* _Task details_
Every line in the listing below from the one with "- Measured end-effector" through the one with "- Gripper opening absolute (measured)" is to be reproduced exactly, both ends included; leave out the rest.

* _Provided data_
<<<<

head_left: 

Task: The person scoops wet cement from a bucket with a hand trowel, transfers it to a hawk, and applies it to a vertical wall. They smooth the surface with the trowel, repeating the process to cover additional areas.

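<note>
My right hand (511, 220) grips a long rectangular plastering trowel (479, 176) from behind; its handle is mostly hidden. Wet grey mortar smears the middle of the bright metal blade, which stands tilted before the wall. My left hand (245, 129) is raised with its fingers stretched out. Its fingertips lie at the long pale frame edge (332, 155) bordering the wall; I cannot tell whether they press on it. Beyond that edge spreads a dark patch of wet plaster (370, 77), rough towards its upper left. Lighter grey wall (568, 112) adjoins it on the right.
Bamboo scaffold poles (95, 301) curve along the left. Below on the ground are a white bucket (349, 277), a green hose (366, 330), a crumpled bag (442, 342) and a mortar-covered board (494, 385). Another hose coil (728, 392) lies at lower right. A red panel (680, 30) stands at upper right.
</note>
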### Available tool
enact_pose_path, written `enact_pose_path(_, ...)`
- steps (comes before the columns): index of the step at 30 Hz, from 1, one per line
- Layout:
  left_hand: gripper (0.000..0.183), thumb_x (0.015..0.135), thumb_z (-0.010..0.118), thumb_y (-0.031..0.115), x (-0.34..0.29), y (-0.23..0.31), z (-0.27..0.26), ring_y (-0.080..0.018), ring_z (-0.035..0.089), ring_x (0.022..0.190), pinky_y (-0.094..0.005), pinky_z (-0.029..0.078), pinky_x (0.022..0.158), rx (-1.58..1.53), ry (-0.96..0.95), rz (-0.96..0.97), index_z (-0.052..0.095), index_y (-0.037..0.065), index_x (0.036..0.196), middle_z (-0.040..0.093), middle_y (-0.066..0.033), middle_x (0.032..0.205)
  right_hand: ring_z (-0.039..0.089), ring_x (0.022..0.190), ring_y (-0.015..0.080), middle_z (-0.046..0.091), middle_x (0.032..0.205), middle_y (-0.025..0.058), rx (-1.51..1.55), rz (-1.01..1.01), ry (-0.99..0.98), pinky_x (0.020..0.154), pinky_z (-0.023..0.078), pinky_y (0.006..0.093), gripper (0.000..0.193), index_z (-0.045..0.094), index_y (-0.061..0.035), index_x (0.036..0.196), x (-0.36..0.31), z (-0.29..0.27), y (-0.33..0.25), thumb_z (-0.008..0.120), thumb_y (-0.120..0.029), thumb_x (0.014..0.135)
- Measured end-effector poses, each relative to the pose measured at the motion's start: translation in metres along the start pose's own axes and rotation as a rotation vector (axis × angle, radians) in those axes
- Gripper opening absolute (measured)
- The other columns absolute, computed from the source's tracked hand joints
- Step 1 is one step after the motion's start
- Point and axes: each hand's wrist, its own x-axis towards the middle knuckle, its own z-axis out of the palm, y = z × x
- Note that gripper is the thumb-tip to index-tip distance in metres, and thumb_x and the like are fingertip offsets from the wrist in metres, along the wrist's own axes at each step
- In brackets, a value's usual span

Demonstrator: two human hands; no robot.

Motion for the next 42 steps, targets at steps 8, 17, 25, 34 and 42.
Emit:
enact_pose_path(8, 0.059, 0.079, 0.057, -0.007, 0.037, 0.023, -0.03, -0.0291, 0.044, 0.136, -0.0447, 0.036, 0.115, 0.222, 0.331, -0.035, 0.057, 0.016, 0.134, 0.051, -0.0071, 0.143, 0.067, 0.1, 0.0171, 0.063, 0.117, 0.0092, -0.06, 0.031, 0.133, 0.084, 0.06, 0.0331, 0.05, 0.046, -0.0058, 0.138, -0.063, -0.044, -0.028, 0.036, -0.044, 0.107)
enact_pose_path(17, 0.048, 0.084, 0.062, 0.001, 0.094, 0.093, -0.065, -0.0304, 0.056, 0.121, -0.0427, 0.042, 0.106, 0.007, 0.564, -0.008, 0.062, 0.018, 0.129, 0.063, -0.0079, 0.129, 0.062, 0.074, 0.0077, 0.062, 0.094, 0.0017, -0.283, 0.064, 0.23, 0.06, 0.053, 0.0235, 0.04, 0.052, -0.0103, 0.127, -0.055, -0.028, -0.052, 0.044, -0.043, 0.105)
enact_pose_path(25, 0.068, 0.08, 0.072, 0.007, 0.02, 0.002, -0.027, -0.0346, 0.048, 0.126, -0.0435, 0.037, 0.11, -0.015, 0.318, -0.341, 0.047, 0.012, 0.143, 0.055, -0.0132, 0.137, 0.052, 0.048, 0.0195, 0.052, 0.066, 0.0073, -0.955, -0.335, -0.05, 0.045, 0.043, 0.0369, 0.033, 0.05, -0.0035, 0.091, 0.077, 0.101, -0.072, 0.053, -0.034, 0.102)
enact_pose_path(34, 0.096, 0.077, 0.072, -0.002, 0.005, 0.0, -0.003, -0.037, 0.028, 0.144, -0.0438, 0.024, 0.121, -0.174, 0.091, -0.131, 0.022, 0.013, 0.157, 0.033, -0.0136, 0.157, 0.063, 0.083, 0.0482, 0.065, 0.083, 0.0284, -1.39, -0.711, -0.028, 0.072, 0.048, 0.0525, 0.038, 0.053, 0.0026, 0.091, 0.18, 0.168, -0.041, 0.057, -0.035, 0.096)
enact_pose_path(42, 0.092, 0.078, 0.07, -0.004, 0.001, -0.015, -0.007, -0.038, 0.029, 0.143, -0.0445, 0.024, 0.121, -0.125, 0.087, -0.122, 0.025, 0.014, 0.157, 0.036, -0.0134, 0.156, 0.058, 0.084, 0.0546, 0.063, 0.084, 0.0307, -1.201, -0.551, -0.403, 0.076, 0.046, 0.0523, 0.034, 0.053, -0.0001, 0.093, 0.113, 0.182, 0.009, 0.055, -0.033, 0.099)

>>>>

* _Expected answer_
- Measured end-effector poses, each relative to the pose measured at the motion's start: translation in metres along the start pose's own axes and rotation as a rotation vector (axis × angle, radians) in those axes
- Gripper opening absolute (measured)

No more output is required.